Her necklace burns on his wrist; the blue so at odds with his reds, that it has to be a metaphor for something.

Throughout wearing the necklace he notices how it is always cold, the stone absorbing cold like water does lighting. He wonders how she can stand wearing it so long. (But that is hypocritical, he has worn the same necklace for months now.)

But he knows if he had something of his mother’s he will never let it go. He wonders how angry she is at him.

If her eyes have that fire that seems so at odds in her sapphire oasis yet so at home. He is used to that look by her. That anger overtakes any emotion as they knock fire against water in powerful streams. 

He recoils at that memory; of his choice.

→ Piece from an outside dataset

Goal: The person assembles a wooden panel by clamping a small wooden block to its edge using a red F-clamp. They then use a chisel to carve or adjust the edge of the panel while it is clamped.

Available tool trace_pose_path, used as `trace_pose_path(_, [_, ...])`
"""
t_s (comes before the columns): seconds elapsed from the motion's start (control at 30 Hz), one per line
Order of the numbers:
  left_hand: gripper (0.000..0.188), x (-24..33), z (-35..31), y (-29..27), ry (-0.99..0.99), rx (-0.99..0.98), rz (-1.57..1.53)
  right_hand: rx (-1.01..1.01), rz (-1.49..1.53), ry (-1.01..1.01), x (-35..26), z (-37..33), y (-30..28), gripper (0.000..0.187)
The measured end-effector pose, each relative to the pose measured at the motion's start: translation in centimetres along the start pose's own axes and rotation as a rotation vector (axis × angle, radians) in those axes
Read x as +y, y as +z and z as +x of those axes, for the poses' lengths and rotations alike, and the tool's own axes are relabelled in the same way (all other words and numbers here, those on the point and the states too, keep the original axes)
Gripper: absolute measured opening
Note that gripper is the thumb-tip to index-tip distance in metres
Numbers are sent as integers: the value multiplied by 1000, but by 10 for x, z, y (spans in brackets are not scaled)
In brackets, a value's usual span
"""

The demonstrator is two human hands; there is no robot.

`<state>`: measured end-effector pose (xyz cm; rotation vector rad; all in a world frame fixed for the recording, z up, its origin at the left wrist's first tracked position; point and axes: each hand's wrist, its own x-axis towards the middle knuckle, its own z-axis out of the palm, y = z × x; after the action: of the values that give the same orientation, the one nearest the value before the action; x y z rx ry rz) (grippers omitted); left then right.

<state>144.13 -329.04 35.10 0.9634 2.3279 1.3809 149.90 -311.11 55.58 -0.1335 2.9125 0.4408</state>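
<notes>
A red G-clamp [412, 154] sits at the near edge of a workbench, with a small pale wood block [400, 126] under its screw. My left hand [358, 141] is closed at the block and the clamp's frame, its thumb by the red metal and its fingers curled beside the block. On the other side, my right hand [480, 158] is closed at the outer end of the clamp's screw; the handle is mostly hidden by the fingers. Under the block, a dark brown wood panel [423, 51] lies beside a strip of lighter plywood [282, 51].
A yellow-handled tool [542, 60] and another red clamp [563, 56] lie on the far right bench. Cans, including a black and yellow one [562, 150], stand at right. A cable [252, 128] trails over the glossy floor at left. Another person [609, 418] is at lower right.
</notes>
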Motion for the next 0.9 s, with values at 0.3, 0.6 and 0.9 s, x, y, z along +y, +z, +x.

He hasn’t even stepped foot in his long-awaited home and he regrets it. Azula is always miles ahead and he is left in her dust.

He felt heat pulsing off her neck as he was this close to finally, after many long months, returning her necklace to its rightful place. But then his Uncle and the Avatar choose that time to break in, jolting them apart. 

He remembers seeing an emotion other than hate and anger in her eyes; something that blurred a line. 

Then she no longer just his as the Avatar pulled her into a hug. Then whatever that emotion was gone as he shot a ball of flame at the Avatar. Her necklace back on his wrist.

His Uncle once asked him, while he was still Lee, why he wore the necklace. He looked away from his Uncle, flustered. Coming up with the answer that he didn’t want to lose it.

Uncle just smirked at his Nephew and offered him comfort in the only way he knew; tea. 

But now as Zuko stands facing the moon, it’s light bathing him in silver, he knows he wears it now for a different reason.

As a constant reminder of a love lost, there is nothing more painful than that.

**Author's Note:**

> Bloop! I hope you liked this introspective mess! Happy Holidays!